If we are not required to provide an annual report to our security holders, we intend to still voluntarily do so when otherwise due, and will attach audited financial statements with such report.
DEALER PROSPECTUS DELIVERY OBLIGATION
Until ________________, all dealers that effect transactions in these securities whether or not participating in this offering may be required to deliver a Prospectus. This is in addition to the dealers' obligation to deliver a Prospectus when acting as underwriters and with respect to their unsold allotments or subscriptions.
33
PART II
INFORMATION NOT REQUIRED IN THE PROSPECTUS
Item 13. | Other Expenses of Issuance and Distribution. |
The estimated costs of this offering are as follows:
Securities and Exchange Commission Registration Fee | $ | 114.39 | ||||
Federal Taxes | $ | 0 | ||||
State Taxes and Fees | $ | 0 | ||||
Listing Fees | $ | 0 | ||||
Printing and Engraving Fees | $ | 0 | ||||
Transfer Agent Fees | $ | 0 | ||||
Accounting Fees and Expenses | $ | 2,000 | ||||
Legal Fees and Expenses | $ | 5,000 | ||||
Total | $ | 7,114.39 |
All amounts are estimates, other than the Commission's registration fee.
We are paying all expenses of the selling shareholders offering listed above. No portion of these expenses will be borne by the selling shareholders. The selling shareholders, however, will pay any other expenses incurred in selling their common stock, including any brokerage commissions or costs of sale.
Item 14. | Indemnification of Directors and Officers. |
Our officers and directors are indemnified as provided by the Nevada Statutes and our Bylaws.

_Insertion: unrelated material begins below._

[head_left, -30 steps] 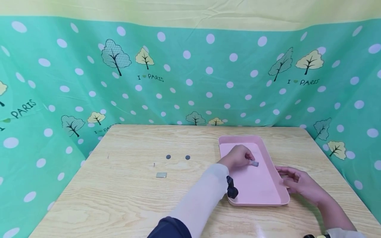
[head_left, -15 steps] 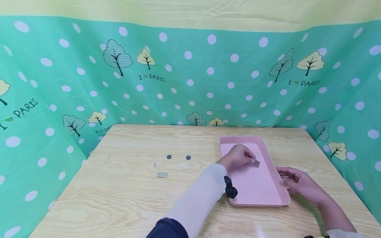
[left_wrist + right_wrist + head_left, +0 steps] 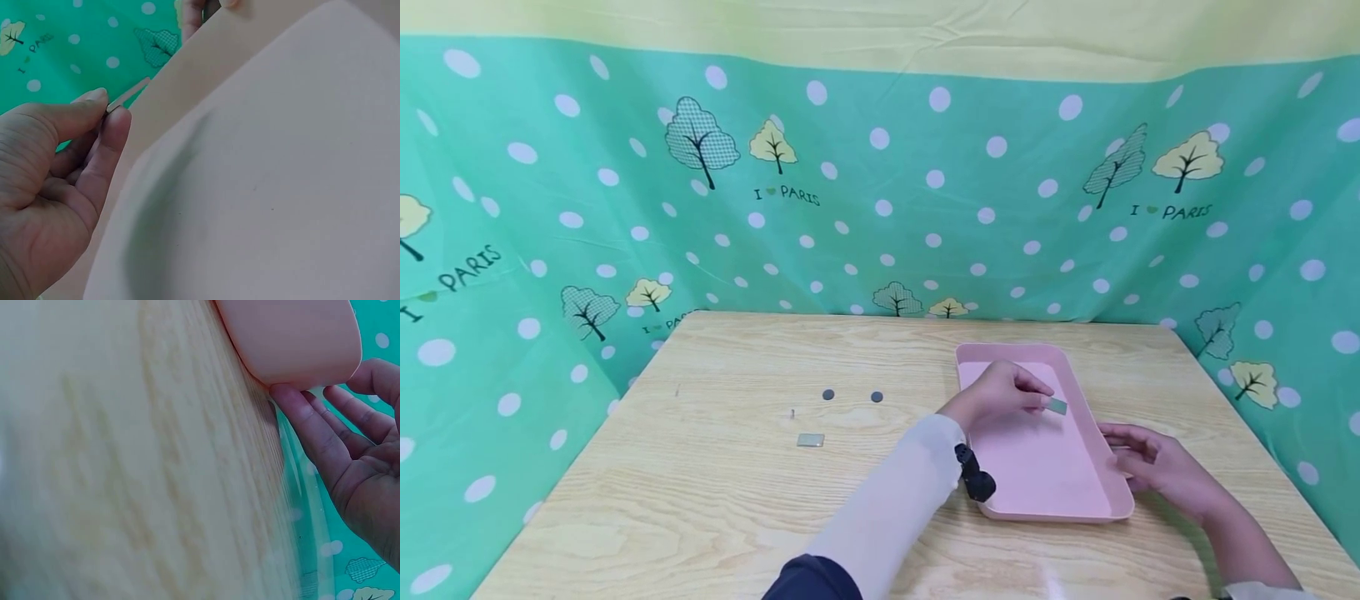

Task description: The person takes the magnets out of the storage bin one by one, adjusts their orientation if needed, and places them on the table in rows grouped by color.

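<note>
In the head view my left hand [image 3: 1006, 388] hovers over the inside of a pink tray [image 3: 1030, 475]. Thumb and fingers pinch a small, thin, grey-green rectangular plate [image 3: 1056, 406] by one end. Seen from the left wrist, the plate [image 3: 129, 94] appears edge-on between thumb and fingertip, above the pink tray floor [image 3: 269, 187]. On the tray's right side, my right hand [image 3: 1165, 467] touches the outer wall with extended fingertips. From the right wrist, those fingers [image 3: 312, 428] meet the wall near the tray's rounded corner [image 3: 294, 350].
A similar grey rectangular plate [image 3: 810, 440] lies on the wooden table [image 3: 662, 500], left of the tray. Behind it are two dark discs [image 3: 828, 394] and a tiny upright piece [image 3: 792, 414]. A green dotted curtain [image 3: 880, 208] encloses the table.
My left hand has shifted slightly right and up with the plate, which has turned to show a greener face. The right hand stays at the tray's wall.
</note>
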Demonstrator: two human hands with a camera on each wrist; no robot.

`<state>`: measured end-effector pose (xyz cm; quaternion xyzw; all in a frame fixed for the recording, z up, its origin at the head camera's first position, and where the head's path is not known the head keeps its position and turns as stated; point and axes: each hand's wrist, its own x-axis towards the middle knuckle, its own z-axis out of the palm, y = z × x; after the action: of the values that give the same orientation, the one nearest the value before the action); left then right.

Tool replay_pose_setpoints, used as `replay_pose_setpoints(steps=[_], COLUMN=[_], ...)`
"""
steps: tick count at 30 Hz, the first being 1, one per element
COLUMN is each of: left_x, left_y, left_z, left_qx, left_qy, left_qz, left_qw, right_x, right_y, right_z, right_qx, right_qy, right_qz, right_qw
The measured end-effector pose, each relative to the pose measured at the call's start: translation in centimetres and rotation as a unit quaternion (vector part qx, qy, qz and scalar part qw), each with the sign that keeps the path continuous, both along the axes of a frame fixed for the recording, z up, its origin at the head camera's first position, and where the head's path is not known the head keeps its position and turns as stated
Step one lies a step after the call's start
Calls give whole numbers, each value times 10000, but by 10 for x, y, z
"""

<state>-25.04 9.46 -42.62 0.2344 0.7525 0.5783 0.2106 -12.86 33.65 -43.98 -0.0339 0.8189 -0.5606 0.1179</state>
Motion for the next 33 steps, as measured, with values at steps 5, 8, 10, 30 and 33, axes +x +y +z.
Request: replay_pose_setpoints(steps=[5, 8, 10, 30, 33], left_x=[3, 4, 5, 13, 15], left_y=[-3, -5, -7, -38, -42], left_z=[4, 7, 8, 14, 14], left_qx=[191, 366, 481, 1306, 1315], left_qy=[-210, -317, -351, -496, -480], left_qz=[115, 149, 119, -43, 10], left_qw=[9995, 9987, 9982, 9902, 9902], right_x=[0, 0, 1, 4, 4], right_y=[-1, -1, -1, 4, 4], right_z=[0, 2, 2, 4, 3], right_qx=[-29, -6, 53, 345, 335], right_qy=[-1, 10, 16, 128, 139], right_qz=[7, 17, 32, -99, -82], right_qw=[10000, 10000, 10000, 9993, 9993])
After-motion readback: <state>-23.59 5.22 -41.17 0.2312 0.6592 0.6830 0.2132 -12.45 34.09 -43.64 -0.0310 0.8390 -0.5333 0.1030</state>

Under the governing Nevada statutes, director immunity from liability to a company or its shareholders for monetary liabilities applies automatically unless it is specifically limited by a company's articles of incorporation. Our articles of incorporation do not contain any limiting language regarding director immunity from liability. Excepted from this immunity are:
1. | A willful failure to deal fairly with the company or its shareholders in connection with a matter in which the director has a material conflict of interest; |
2. | A violation of criminal law (unless the director had reasonable cause to believe that his or her conduct was lawful or no reasonable cause to believe that his or her conduct was unlawful); |
3. | A transaction from which the director derived an improper personal profit; and |
4. | Willful misconduct. |
Our bylaws provide that we will indemnify our directors and officers to the fullest extent not prohibited by Nevada law; provided, however, that we may modify the extent of such indemnification by individual contracts with our directors and officers; and, provided, further, that we shall not be required to indemnify any director or officer in connection with any proceeding (or part thereof) initiated by such person unless:
1. | Such indemnification is expressly required to be made by law; |
34
2. | The proceeding was authorized by our Board of Directors; |
3. | Such indemnification is provided by us, in our sole discretion, pursuant to the powers vested in us under Nevada law; or; |
4. | Such indemnification is required to be made pursuant to the bylaws. |
Our bylaws provide that we will advance to any person who was or is a party or is threatened to be made a party to any threatened, pending or completed action, suit or proceeding, whether civil, criminal, administrative or investigative, by reason of the fact that he is or was a director or officer, of the company, or is or was serving at the request of the company as a director or executive officer of another company, partnership, joint venture, trust or other enterprise, prior to the final disposition of the proceeding, promptly following request therefore, all expenses incurred by any director or officer in connection with such proceeding upon receipt of an undertaking by or on behalf of such person to repay said amounts if it should be determined ultimately that such person is not entitled to be indemnified under our bylaws or otherwise.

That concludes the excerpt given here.